Top of Dataset excerpt

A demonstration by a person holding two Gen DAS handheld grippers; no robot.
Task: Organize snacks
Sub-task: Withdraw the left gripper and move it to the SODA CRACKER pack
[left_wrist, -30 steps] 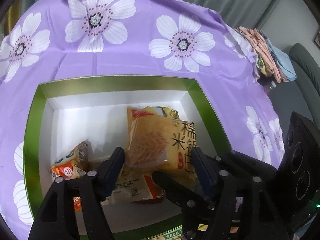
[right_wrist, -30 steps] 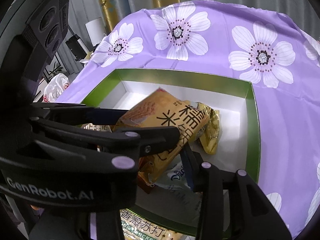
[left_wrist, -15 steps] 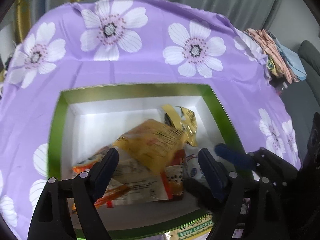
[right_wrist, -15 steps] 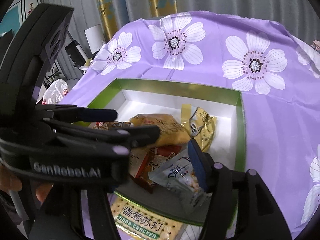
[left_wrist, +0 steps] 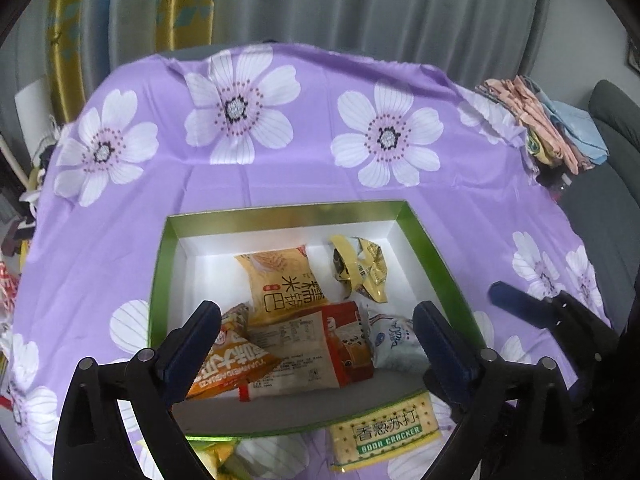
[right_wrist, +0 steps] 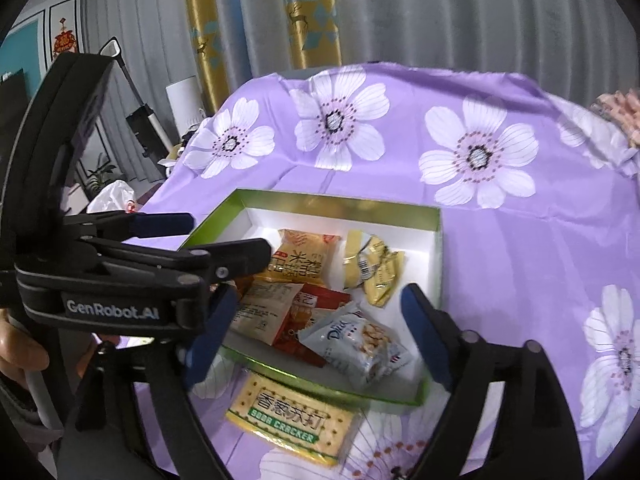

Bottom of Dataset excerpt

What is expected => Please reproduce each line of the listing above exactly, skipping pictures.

The completed task =>
A demonstration by a person holding two Gen DAS handheld grippers; no robot.
Task: Organize snacks
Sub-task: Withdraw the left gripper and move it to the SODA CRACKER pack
[left_wrist, -30 steps] 
[right_wrist, -30 steps] 
[left_wrist, -15 steps] 
[right_wrist, -15 steps] 
[left_wrist, +0 steps] 
[right_wrist, +0 steps] 

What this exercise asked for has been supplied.